• What needs to be done:
Locate each line of the material that contains "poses", then return it.
------------------------------------------------------------------------
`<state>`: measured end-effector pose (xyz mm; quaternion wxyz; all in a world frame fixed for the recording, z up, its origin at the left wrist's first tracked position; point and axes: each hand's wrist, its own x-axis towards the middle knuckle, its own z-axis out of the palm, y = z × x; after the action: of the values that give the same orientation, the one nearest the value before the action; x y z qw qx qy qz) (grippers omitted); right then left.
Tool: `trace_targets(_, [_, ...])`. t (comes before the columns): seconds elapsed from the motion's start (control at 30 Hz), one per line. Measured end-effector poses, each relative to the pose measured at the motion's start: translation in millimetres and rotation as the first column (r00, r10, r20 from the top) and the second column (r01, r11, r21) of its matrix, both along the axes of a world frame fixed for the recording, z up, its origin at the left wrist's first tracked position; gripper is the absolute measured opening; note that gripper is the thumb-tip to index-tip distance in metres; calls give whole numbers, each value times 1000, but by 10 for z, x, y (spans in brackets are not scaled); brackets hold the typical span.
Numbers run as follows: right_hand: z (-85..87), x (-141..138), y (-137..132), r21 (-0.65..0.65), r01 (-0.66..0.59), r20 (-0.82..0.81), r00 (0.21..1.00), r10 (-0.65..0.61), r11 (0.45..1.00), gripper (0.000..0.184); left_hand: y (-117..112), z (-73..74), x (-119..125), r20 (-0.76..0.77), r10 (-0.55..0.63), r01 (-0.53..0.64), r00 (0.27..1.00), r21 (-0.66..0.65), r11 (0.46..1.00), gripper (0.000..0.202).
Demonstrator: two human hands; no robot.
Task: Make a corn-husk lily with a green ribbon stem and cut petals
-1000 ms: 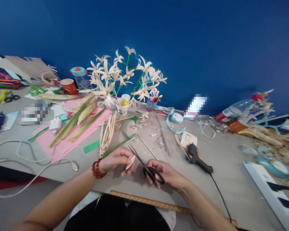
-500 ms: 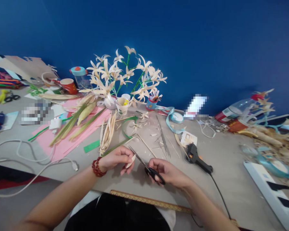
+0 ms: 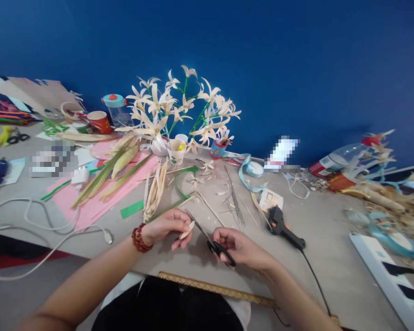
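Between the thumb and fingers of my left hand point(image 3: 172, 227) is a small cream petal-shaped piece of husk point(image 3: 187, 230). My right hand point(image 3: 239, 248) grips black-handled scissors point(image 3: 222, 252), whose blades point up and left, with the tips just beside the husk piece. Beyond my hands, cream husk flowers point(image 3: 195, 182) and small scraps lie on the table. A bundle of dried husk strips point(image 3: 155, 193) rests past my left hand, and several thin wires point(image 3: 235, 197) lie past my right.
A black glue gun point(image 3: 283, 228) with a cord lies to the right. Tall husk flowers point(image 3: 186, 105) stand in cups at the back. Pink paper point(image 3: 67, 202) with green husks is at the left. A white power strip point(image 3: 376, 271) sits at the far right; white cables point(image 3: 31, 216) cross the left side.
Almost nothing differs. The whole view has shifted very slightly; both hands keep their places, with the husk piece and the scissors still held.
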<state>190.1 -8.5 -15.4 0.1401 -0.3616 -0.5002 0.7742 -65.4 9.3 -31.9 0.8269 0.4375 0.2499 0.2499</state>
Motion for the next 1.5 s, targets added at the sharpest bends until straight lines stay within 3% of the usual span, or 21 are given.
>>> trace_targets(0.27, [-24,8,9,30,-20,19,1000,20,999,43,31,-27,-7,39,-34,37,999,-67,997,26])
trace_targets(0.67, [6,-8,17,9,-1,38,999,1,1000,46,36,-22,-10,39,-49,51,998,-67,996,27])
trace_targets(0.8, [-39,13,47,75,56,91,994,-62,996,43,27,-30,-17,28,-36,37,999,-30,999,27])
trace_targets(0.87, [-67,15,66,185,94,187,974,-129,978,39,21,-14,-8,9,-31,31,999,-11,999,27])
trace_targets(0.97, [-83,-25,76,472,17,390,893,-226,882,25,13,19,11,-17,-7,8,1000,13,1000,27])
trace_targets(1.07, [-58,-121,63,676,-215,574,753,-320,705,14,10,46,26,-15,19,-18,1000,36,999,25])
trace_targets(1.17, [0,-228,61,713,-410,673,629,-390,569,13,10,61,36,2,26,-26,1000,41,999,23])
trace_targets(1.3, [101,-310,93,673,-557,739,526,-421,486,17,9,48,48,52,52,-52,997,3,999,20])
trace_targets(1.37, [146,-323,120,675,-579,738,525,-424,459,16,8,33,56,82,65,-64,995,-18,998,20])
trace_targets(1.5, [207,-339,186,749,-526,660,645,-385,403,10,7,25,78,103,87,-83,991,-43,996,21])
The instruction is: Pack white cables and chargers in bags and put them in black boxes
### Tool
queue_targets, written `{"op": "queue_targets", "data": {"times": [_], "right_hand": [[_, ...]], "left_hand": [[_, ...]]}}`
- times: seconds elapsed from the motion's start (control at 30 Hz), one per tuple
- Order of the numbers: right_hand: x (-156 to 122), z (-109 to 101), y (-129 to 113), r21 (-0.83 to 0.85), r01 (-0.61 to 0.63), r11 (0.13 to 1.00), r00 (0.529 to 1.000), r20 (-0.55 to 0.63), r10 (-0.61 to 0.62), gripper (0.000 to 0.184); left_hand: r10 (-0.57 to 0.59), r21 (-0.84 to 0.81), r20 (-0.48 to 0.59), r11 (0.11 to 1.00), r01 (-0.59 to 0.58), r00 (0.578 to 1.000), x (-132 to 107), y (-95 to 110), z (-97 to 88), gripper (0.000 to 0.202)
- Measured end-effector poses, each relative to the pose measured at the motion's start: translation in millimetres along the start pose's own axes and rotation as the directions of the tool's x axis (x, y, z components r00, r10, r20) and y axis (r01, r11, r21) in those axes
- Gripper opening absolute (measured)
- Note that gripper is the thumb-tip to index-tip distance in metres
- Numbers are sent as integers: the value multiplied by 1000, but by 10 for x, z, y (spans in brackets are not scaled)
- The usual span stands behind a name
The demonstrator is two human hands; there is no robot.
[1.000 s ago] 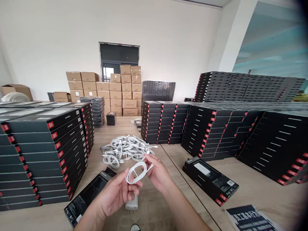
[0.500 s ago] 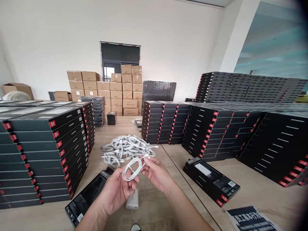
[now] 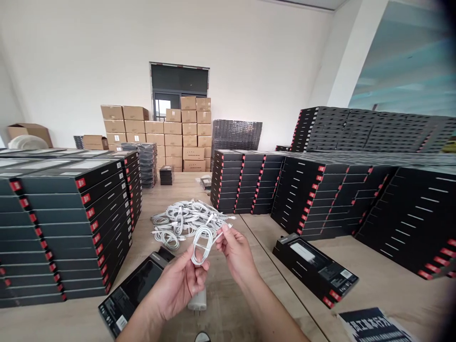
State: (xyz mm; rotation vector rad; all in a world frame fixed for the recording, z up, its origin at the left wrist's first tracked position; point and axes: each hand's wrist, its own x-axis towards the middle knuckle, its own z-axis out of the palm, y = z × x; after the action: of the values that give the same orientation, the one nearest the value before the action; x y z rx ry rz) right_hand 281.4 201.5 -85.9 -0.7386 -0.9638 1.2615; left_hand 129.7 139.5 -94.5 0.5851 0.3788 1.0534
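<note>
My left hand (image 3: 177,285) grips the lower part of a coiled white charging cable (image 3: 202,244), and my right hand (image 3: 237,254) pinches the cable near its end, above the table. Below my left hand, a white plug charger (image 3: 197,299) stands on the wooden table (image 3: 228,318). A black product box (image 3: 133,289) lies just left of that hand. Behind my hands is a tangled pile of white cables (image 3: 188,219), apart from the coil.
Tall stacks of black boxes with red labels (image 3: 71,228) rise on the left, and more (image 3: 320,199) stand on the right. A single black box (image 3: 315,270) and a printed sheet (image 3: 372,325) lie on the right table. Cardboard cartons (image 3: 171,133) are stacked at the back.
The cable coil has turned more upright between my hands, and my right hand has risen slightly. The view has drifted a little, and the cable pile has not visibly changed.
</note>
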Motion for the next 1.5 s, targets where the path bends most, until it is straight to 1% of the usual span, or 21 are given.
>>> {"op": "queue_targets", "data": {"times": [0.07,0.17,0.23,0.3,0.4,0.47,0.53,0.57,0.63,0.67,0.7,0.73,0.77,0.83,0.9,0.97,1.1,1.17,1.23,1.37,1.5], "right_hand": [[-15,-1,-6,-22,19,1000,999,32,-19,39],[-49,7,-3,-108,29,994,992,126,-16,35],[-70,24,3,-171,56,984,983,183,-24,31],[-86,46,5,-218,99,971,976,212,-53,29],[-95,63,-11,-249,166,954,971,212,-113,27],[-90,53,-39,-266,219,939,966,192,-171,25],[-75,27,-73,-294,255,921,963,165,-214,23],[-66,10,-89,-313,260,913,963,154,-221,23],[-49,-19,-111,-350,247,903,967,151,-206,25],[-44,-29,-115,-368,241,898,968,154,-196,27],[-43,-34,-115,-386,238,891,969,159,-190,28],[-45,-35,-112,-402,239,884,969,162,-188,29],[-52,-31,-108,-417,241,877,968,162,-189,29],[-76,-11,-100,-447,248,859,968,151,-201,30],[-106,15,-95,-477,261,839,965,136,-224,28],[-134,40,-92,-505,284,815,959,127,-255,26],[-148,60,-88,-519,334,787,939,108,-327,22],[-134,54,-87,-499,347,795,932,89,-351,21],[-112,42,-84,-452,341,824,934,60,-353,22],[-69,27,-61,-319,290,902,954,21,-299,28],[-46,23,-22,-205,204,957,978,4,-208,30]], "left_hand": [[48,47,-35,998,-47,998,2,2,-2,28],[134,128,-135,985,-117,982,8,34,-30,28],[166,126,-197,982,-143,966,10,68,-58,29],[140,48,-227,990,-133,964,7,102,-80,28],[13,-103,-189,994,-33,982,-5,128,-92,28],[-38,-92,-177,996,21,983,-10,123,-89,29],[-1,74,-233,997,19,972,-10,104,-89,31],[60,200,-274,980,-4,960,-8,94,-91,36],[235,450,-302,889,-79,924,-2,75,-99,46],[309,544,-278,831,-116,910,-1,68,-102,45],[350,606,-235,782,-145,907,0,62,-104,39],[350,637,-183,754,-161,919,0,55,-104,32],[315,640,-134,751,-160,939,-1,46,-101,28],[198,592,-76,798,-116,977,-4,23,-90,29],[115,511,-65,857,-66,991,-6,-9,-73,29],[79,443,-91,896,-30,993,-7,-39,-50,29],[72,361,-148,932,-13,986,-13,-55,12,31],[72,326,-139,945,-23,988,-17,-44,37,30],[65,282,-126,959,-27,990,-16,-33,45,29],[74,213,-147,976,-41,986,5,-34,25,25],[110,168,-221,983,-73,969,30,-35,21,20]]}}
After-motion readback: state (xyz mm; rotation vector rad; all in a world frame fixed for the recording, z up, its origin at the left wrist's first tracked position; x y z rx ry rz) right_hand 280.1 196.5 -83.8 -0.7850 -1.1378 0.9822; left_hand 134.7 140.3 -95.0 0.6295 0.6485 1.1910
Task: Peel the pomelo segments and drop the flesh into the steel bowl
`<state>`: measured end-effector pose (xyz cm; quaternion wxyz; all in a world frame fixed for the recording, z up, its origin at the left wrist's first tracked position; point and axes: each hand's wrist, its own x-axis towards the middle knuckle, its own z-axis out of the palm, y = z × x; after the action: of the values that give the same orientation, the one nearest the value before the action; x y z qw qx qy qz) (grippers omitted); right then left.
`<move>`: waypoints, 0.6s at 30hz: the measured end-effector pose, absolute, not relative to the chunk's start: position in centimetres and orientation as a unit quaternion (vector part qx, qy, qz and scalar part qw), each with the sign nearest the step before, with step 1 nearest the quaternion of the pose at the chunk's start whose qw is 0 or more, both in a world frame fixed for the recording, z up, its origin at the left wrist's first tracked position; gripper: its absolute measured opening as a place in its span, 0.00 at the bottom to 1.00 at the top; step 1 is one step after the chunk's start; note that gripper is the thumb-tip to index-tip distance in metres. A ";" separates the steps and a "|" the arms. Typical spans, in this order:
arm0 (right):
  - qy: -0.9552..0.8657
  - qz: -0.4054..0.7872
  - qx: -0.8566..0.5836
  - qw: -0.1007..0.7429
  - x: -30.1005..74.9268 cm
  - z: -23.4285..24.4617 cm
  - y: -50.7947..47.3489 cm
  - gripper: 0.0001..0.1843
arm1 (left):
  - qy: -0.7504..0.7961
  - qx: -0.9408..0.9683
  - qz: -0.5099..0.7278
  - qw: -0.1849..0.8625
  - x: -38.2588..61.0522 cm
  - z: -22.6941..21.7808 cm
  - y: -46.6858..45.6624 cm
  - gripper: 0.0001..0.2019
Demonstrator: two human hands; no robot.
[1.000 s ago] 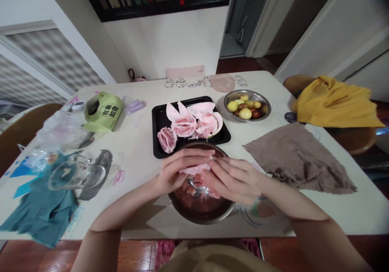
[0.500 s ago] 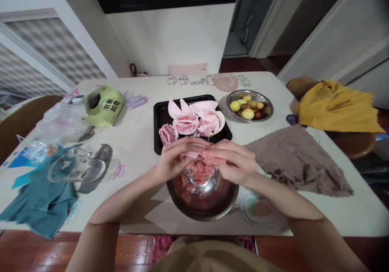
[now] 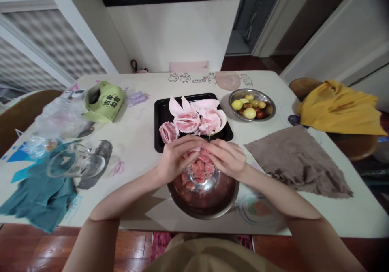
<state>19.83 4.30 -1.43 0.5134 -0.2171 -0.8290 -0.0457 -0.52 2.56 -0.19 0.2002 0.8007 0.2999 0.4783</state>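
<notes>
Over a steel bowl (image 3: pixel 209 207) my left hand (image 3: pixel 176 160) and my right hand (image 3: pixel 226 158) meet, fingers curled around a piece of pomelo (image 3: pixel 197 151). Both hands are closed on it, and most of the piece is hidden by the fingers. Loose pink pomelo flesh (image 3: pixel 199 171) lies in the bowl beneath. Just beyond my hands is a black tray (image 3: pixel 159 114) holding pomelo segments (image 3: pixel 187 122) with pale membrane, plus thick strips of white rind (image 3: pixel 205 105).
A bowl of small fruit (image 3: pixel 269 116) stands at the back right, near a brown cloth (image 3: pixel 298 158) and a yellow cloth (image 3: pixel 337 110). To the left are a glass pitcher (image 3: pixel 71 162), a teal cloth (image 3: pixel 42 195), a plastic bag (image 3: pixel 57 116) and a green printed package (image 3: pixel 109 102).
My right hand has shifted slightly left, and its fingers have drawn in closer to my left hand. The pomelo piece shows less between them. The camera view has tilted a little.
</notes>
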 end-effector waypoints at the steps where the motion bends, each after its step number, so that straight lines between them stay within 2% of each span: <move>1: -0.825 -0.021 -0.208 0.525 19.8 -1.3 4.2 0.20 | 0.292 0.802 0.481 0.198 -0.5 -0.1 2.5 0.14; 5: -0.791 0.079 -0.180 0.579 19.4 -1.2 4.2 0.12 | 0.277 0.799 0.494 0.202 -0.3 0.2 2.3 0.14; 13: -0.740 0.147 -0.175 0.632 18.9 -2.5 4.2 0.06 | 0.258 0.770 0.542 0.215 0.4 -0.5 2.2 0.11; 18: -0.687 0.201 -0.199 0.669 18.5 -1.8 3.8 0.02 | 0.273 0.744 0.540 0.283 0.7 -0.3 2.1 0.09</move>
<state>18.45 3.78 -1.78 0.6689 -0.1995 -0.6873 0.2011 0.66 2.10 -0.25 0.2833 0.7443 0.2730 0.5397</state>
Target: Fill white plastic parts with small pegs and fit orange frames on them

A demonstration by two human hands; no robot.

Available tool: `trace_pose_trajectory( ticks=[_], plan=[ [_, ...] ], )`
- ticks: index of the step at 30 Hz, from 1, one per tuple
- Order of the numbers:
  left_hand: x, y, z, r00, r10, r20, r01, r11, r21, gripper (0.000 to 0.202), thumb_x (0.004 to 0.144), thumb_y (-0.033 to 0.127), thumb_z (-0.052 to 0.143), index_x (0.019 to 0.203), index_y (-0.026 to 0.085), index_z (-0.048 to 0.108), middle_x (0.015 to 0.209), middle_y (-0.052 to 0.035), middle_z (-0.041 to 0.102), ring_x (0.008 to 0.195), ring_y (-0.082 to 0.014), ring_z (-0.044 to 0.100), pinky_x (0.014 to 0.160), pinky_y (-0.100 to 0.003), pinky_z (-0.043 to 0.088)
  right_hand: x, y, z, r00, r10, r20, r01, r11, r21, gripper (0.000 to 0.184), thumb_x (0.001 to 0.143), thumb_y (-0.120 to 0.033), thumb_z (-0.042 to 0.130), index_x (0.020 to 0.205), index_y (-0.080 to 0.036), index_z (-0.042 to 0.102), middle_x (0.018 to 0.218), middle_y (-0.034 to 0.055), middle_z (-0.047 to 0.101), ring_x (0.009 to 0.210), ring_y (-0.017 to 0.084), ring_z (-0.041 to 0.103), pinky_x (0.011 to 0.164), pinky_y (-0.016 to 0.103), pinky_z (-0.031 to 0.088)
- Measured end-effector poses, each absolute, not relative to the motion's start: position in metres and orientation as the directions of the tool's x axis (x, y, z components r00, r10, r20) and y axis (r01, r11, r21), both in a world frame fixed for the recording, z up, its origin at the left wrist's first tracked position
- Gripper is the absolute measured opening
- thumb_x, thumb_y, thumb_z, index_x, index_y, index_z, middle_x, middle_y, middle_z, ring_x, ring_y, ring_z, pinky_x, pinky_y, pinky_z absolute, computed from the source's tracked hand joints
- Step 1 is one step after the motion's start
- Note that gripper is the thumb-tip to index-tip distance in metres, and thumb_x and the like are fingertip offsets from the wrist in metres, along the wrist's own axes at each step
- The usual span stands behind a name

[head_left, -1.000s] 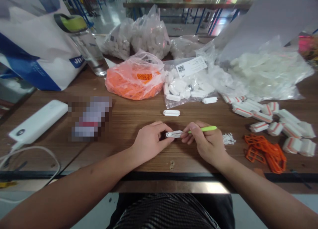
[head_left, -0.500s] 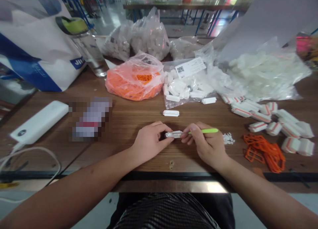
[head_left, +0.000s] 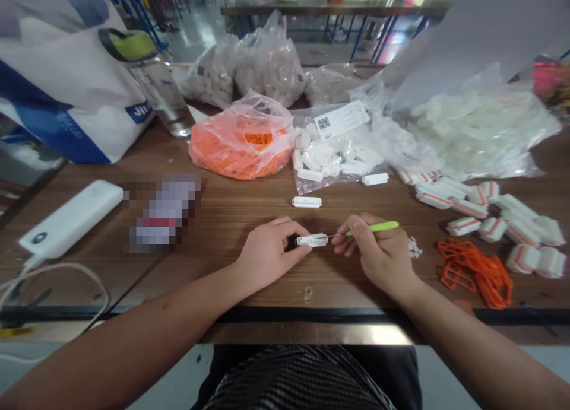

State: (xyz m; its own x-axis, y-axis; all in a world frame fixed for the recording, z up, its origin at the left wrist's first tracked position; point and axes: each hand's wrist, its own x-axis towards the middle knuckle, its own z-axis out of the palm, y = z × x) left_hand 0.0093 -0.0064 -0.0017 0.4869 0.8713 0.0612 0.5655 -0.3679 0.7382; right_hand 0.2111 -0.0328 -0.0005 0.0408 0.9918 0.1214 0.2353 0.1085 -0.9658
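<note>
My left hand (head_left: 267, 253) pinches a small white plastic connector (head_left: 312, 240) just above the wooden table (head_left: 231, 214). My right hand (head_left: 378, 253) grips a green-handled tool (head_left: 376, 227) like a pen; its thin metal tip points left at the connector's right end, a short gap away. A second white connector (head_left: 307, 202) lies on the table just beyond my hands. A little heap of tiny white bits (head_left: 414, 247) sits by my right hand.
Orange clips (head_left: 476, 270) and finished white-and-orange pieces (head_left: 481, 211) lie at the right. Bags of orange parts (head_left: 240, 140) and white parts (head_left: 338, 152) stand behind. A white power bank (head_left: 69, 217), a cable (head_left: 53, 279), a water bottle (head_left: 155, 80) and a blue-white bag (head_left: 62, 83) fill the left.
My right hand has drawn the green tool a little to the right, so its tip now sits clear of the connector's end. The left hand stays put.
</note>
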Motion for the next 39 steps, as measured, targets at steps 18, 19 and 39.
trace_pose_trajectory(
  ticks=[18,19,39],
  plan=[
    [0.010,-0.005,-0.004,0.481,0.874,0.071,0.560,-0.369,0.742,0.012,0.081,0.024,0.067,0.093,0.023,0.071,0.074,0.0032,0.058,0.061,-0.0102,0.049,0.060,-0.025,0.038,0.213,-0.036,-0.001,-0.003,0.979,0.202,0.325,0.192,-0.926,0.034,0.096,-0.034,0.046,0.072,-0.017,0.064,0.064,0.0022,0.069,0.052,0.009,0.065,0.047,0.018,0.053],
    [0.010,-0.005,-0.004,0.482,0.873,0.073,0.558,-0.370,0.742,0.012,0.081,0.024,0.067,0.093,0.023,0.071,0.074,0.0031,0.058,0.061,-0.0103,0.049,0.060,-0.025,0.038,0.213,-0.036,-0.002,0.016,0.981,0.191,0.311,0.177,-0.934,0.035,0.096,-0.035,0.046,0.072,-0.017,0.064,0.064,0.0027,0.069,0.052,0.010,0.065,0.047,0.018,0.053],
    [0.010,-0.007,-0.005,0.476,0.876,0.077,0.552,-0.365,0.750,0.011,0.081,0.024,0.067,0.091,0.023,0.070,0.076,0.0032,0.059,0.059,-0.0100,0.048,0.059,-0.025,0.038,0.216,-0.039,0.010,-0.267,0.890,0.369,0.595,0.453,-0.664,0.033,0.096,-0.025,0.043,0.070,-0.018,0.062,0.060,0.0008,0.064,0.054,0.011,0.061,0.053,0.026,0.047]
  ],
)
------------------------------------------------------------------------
• Your solution:
Tool: `trace_targets(_, [_, ...])`. t (comes before the columns): seconds elapsed from the motion's start (control at 30 Hz), one per line. Measured end-effector poses, each relative to the pose measured at the motion's start: translation in millimetres and rotation as the first column (r00, r10, r20 from the top) and the second column (r01, r11, r21) of its matrix, both along the axes of a world frame fixed for the recording, z up, its origin at the left wrist's first tracked position; gripper is the absolute measured opening; note that gripper is the thumb-tip to index-tip distance in metres; calls give whole numbers, each value times 1000, but by 10 for z, x, y (spans in brackets are not scaled); brackets hold the typical span.
- Measured end-effector poses, each relative to the pose measured at the motion's start: translation in millimetres along the start pose's own axes and rotation as the directions of the tool's x axis (x, y, z components r00, r10, r20) and y axis (r01, r11, r21) in those axes
- Measured end-effector poses, each absolute, not relative to the motion's start: position in metres and orientation as the directions of the tool's x axis (x, y, z components r00, r10, r20) and y axis (r01, r11, r21), both in a world frame fixed for the recording, z up, its origin at the left wrist's first tracked position

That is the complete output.